I then read about something called the “unfolded protein response” (UPR), apparently key to the stress on the endoplasmatic reticulum. UPR is a response to the situation whereby certain environmental pressures (such as the prions of two terrifying diseases: BSE aka “mad cow” and Jacob-Creutzfeldt) or certain genetically predisposed conditions (Alzheimer’s, Parkinson’s and other common neurodegenerative disorders) cause proteins of defective shape to be produced.

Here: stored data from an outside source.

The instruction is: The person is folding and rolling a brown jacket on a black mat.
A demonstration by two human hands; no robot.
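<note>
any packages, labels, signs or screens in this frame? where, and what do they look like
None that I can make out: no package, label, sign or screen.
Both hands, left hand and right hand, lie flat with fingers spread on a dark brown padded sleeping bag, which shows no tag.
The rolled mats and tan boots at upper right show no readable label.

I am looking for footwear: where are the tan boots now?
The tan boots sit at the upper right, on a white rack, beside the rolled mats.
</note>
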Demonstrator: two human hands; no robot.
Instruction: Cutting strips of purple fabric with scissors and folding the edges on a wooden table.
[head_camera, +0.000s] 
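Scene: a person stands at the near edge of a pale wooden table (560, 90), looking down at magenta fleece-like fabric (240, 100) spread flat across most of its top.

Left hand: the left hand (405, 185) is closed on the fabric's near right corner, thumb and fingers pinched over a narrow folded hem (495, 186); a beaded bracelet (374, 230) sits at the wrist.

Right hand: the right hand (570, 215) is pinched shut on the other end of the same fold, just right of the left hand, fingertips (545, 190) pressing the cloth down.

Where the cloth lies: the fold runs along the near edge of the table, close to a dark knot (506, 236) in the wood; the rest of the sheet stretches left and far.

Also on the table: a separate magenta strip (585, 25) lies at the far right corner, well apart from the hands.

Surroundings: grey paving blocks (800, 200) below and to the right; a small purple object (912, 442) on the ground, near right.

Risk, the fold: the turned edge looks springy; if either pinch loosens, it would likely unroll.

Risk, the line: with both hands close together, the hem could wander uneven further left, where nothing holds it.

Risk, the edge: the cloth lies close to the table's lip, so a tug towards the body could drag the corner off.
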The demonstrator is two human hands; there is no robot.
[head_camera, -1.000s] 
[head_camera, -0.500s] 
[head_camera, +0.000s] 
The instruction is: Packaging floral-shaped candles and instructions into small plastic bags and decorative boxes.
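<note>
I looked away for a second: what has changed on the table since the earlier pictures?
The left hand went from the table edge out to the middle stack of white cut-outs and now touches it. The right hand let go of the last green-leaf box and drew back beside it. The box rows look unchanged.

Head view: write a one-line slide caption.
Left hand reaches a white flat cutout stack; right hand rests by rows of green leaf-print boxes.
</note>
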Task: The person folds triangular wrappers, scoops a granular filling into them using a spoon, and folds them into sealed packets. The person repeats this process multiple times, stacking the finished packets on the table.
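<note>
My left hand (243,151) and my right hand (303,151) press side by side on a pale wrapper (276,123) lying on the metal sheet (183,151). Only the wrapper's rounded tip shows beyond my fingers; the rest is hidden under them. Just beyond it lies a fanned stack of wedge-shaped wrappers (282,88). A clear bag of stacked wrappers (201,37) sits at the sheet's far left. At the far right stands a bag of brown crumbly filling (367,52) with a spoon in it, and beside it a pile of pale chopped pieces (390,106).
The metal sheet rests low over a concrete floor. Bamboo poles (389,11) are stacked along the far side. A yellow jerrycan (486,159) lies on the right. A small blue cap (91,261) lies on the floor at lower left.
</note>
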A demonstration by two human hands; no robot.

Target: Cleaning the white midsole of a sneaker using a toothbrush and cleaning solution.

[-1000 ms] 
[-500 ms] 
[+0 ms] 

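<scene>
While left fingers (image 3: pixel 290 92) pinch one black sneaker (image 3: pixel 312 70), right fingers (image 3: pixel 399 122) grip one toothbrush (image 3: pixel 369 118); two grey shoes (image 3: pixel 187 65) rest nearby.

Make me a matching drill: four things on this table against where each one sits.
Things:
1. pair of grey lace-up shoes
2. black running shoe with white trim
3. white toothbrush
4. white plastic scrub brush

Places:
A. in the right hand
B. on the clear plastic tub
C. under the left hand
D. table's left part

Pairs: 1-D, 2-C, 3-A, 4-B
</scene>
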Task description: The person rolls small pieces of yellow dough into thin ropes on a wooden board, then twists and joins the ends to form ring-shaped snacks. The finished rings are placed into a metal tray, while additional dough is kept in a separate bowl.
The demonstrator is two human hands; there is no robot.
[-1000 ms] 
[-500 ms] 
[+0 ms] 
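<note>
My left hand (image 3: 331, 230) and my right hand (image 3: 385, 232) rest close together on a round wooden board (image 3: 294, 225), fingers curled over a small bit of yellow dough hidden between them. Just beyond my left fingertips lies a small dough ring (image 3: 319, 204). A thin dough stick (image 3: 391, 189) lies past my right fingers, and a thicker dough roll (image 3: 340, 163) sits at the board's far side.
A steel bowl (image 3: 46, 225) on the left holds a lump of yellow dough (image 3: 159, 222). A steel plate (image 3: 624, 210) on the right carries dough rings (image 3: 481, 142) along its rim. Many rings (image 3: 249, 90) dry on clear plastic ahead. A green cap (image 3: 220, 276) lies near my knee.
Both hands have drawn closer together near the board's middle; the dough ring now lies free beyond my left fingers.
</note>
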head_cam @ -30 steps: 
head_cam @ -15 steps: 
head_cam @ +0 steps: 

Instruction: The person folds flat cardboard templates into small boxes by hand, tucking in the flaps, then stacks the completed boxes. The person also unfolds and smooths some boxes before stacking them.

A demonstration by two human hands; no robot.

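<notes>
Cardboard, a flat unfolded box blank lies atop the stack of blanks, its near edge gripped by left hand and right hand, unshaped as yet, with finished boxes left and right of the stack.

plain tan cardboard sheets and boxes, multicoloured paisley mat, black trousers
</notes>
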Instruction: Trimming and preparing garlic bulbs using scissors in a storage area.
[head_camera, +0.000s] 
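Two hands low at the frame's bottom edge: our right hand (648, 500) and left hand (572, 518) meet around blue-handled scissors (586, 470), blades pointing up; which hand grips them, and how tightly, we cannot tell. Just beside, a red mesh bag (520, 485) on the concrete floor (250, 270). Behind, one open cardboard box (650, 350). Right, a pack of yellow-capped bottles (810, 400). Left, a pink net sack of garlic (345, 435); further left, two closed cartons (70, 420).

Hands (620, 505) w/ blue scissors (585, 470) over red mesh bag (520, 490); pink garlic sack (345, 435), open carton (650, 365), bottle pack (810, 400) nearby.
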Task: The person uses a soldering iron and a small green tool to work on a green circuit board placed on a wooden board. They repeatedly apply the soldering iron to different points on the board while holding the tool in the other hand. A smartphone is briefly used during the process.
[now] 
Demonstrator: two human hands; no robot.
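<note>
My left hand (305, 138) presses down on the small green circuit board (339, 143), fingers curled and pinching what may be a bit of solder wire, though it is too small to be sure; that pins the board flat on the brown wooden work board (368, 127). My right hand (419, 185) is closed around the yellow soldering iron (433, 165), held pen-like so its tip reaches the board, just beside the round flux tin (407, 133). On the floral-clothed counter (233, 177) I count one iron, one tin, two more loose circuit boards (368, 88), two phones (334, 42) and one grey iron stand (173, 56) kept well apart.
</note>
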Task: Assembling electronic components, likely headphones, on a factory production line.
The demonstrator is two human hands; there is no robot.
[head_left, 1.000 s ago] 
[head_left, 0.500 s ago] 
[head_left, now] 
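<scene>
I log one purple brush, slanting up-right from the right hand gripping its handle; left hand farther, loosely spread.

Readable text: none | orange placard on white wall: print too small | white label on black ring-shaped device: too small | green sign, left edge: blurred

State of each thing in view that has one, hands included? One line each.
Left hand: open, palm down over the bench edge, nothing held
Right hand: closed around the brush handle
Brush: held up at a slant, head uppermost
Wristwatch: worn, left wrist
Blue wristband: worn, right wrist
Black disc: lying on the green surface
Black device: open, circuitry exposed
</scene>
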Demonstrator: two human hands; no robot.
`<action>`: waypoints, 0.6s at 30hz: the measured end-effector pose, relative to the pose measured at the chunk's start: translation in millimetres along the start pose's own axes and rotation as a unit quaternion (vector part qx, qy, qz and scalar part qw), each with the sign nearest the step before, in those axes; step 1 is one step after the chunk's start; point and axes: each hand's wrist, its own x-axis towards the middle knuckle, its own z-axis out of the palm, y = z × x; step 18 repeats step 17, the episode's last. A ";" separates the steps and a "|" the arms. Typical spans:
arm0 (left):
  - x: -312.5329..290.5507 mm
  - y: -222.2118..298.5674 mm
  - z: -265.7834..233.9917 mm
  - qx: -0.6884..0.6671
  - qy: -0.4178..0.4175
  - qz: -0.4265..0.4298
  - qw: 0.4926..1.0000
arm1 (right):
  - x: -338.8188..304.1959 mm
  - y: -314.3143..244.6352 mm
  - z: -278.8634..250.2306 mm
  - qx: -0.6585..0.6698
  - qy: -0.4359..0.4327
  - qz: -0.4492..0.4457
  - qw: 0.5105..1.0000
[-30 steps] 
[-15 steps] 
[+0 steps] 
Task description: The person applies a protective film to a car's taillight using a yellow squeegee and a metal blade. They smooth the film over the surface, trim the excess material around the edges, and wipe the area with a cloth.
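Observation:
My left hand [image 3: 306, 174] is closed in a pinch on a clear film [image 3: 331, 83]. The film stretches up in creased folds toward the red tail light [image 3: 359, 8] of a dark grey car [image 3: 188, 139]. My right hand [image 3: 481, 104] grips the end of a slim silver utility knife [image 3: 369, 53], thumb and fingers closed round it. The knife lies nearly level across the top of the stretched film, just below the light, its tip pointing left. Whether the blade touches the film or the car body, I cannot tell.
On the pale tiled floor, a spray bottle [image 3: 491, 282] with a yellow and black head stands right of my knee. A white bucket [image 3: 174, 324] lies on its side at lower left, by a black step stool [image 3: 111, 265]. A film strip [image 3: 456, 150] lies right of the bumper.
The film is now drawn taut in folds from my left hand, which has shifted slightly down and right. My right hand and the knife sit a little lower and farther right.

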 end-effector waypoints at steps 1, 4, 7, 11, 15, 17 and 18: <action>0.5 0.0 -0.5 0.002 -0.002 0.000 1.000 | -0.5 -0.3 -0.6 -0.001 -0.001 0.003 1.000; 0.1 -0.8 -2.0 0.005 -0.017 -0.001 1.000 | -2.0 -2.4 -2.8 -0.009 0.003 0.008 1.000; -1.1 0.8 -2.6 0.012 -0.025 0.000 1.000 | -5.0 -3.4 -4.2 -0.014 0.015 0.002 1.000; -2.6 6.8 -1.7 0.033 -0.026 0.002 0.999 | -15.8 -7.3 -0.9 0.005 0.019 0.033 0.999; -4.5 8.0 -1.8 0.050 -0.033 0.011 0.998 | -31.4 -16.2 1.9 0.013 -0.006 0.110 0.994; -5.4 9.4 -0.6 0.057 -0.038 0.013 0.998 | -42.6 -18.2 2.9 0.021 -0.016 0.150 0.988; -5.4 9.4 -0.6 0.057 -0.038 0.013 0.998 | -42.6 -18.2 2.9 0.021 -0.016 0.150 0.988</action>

Remember, proteins are large complex molecules which the cell folds in exact ways in order for them to move through cell membranes and carry out their critical functions. When they are wrongly folded, all hell breaks loose. The cell does not tolerate this and has several mechanisms to denature (deconstruct) such defective proteins, but at some point, if there are enough poorly folded proteins, the cell itself is targeted for death (apoptosis). Enough brain cells die and you get the devastating effects of the above-mentioned diseases.
Who among us knows no one with Alzheimer’s or Parkinson’s? What fate awaits many of us in the form of a brain disorder? And before you think that you personally are a long way from any of these, please recall that eating disorders are brain disorders of entirely unknown etiology (cause).
Further insomniac surfing and I stumbled across an article in the BBC “Alzheimer's breakthrough hailed as 'turning point“. The authors report on a study in mice where they were able to administer a drug which reversed completely the neuron-killing effects of misfolded proteins and ER stress. I clicked excitedly on the link to Science Translational Medicine: folks, if this pans out, it’s going to be very good news for us all.
So from leptin to thinking about obesity and it’s evil twin anorexia, to the endoplasmatic reticulum and its surprise relevance to the metabolism of weight restoration, to brain disorders being reversed by medications already in the pipeline basic science will save us all. In my opinion, no course of study relevant to humans -- whether medicine, psychology or dietetics -- should be illiterate in the language of biology. After all, biology “R” us!